**Brief:** Every line from the one with "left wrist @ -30" to the end of the listing below must be printed exactly, with no other text and no pictures.

====

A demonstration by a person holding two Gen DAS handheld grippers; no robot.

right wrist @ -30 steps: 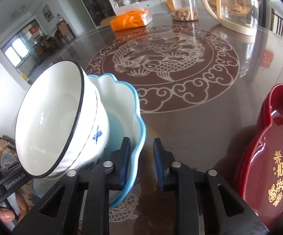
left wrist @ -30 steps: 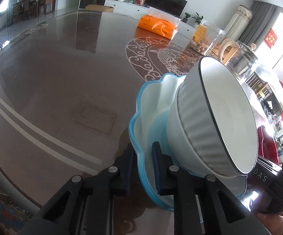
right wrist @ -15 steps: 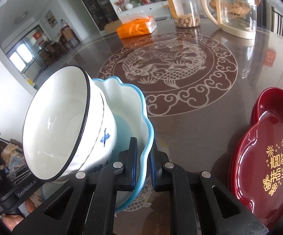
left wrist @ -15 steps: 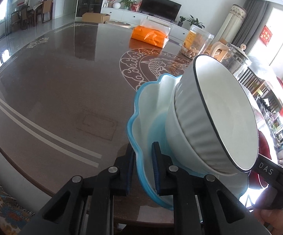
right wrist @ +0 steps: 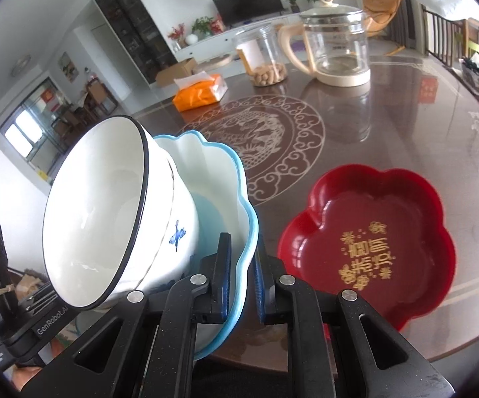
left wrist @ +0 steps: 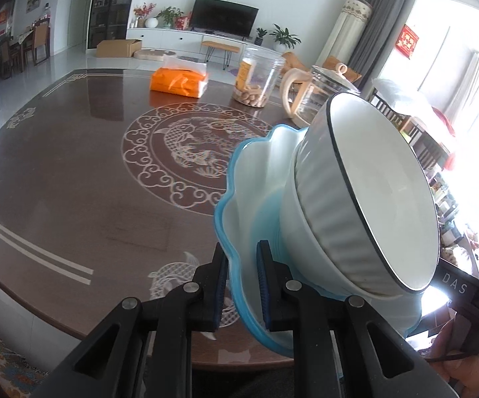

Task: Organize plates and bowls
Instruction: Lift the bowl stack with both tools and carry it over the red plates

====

**Task solution:**
left wrist @ -30 steps: 
right wrist @ -15 steps: 
left wrist @ -15 steps: 
right wrist @ +0 steps: 
left wrist @ +0 steps: 

Task: Organize plates and bowls
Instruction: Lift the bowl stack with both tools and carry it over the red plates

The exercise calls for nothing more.